Strategische Entscheidung: Warum Russland seine Ölförderung drosselt
Von Dmitri Lekuch
Das Interessante an dem jetzt umgesetzten Szenario ist nicht einmal die Tatsache, dass Russland seine Ölproduktion im März freiwillig und vorhersehbar um 500.000 Barrel pro Tag drosseln wird. Diese Entscheidung ist auch eine Folge der logistischen Probleme, die infolge der Neuausrichtung der Lieferwege von West nach Ost selbst im Idealfall unvermeidlich sind.
Dessen waren sich alle bewusst, sowohl im Inland als auch im Ausland, wie auch der nur vorübergehenden Natur dieser Probleme. Die Frage war nur, welcher Zeitrahmen genau für die Neuausrichtung anzusetzen ist und wie er sich auf die nationalen und globalen Märkte und das globale Kräftegleichgewicht auswirken wird.
Es geht auch nicht so sehr um die Frage, wie die Börsen auf den Rückgang der russischen Produktion reagiert haben, da ist alles klar. Die Börsianer sind Meister des kurz- und mittelfristigen Geschachers, keine Strategen. So waren sie natürlich auf die aktuelle Volatilität gut vorbereitet. Deshalb stiegen die Rohölpreise gleich am ersten Tag um durchschnittlich zwei US-Dollar. Nach Einschätzungen von Finanzanalysten aus Übersee könnte dies nach einer kurzen Phase der Volatilität zu einem Anstieg der Weltmarktpreise um mindestens drei bis fünf US-Dollar pro Barrel führen.
Es sei denn, es kommt zu einer Preisrallye. Diese könnte durchaus zu Preisen von über 100 US-Dollar pro Barrel in der Spitze führen.

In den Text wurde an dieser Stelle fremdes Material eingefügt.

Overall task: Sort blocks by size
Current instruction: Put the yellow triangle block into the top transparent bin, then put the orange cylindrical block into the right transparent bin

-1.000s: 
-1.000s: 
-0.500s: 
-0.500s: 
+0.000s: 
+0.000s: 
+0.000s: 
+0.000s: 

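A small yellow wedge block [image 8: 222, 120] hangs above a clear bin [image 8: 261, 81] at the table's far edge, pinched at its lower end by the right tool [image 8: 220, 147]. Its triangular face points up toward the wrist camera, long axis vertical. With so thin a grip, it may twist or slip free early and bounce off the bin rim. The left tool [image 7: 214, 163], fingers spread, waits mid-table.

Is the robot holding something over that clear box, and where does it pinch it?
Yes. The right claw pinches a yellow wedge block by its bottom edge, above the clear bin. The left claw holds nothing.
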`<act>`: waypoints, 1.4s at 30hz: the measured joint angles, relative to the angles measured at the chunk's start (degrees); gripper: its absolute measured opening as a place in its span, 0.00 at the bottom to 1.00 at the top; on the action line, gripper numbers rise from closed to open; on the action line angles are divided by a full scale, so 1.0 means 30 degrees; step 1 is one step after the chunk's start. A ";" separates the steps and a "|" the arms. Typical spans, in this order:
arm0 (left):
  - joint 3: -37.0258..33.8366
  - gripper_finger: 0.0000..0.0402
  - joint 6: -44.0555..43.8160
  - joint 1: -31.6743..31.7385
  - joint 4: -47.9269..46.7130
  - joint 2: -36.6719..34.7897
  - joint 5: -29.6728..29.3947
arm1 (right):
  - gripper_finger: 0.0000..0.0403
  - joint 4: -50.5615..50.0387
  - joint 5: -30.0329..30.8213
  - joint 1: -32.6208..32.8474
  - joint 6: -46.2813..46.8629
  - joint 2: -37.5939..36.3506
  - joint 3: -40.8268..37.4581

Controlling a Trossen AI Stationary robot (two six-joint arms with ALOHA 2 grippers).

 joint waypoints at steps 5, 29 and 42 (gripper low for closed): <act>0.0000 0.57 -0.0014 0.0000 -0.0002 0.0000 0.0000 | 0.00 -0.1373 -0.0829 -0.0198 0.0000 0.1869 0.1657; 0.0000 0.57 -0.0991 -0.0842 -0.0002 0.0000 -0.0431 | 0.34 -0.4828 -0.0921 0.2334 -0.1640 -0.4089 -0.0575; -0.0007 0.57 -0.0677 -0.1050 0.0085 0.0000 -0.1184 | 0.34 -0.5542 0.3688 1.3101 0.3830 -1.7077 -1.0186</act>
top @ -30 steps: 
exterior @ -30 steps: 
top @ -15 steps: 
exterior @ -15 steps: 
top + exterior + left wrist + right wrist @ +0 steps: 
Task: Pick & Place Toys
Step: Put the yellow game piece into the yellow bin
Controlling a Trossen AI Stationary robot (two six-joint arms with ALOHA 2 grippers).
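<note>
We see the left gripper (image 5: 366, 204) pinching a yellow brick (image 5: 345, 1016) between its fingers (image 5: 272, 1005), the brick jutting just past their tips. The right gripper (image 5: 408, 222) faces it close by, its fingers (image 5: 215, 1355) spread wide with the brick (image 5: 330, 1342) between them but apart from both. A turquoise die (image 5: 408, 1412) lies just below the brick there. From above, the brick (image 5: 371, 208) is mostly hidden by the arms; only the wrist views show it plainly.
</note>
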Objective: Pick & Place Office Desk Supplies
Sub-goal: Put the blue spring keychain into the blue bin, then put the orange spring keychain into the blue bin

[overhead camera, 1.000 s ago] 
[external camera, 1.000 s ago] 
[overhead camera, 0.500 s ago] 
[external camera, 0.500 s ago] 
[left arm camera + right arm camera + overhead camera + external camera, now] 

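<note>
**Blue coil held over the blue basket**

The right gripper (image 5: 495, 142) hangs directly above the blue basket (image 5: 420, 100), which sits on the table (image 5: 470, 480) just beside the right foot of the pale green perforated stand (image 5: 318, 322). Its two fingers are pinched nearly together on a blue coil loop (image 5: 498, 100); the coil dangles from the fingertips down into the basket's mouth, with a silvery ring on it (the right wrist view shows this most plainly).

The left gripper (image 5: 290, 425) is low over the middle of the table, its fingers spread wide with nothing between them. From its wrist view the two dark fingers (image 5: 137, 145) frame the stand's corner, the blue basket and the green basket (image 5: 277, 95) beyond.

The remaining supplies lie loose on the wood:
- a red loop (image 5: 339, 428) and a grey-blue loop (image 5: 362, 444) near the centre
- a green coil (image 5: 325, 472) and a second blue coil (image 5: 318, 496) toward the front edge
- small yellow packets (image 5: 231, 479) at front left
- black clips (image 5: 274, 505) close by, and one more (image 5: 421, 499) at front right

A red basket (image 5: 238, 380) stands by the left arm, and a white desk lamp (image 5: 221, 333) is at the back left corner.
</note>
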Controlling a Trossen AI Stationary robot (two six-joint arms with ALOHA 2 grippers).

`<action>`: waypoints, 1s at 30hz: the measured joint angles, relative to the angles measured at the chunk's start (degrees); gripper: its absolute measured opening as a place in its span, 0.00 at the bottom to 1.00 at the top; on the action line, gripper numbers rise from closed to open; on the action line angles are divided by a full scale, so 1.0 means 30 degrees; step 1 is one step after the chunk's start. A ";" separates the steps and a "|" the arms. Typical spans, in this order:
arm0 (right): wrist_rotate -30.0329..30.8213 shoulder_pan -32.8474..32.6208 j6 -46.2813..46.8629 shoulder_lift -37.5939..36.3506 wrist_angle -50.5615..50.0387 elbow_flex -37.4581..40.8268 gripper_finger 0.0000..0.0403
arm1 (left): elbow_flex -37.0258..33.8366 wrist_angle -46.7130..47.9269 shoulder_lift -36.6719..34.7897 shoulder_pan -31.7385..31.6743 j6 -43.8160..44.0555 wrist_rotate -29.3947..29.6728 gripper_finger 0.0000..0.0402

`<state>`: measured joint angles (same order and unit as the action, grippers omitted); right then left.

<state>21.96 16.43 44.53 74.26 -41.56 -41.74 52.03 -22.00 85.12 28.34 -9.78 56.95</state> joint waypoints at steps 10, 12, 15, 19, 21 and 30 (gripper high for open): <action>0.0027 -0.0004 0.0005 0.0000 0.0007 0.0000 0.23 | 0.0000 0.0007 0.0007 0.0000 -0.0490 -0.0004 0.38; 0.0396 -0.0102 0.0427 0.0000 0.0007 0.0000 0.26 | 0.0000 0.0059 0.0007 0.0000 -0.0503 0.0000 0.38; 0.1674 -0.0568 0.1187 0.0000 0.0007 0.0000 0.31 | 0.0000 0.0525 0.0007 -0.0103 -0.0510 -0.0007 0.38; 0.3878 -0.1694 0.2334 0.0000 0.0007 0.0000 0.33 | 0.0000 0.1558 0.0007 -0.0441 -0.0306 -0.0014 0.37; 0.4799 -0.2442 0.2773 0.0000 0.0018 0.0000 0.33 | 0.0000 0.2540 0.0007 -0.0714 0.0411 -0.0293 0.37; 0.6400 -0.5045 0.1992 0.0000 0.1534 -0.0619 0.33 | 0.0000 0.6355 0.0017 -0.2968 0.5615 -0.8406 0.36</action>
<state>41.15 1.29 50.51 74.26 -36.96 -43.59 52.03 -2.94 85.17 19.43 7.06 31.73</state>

Das alles sind jedoch nur kurzfristige Folgen der von dem für die Energiewirtschaft zuständigen russischen Vize-Regierungschef Alexander Nowak angekündigten Kürzung der Fördermenge. Die strategischen Folgen könnten sich als viel kritischer und grundlegender erweisen. Sie werden sich naturgemäß nicht sofort, sondern erst nach einiger – nicht allzu langen – Zeit zeigen. Da sich alle Trends in der Weltwirtschaft vor dem Hintergrund der sich verschärfenden Systemkrise inzwischen recht deutlich aktualisieren und sich die Prozesse auch auf der visuellen Ebene beschleunigen, ist bereits in diesem Jahr mit ersten systemischen Konsequenzen zu rechnen.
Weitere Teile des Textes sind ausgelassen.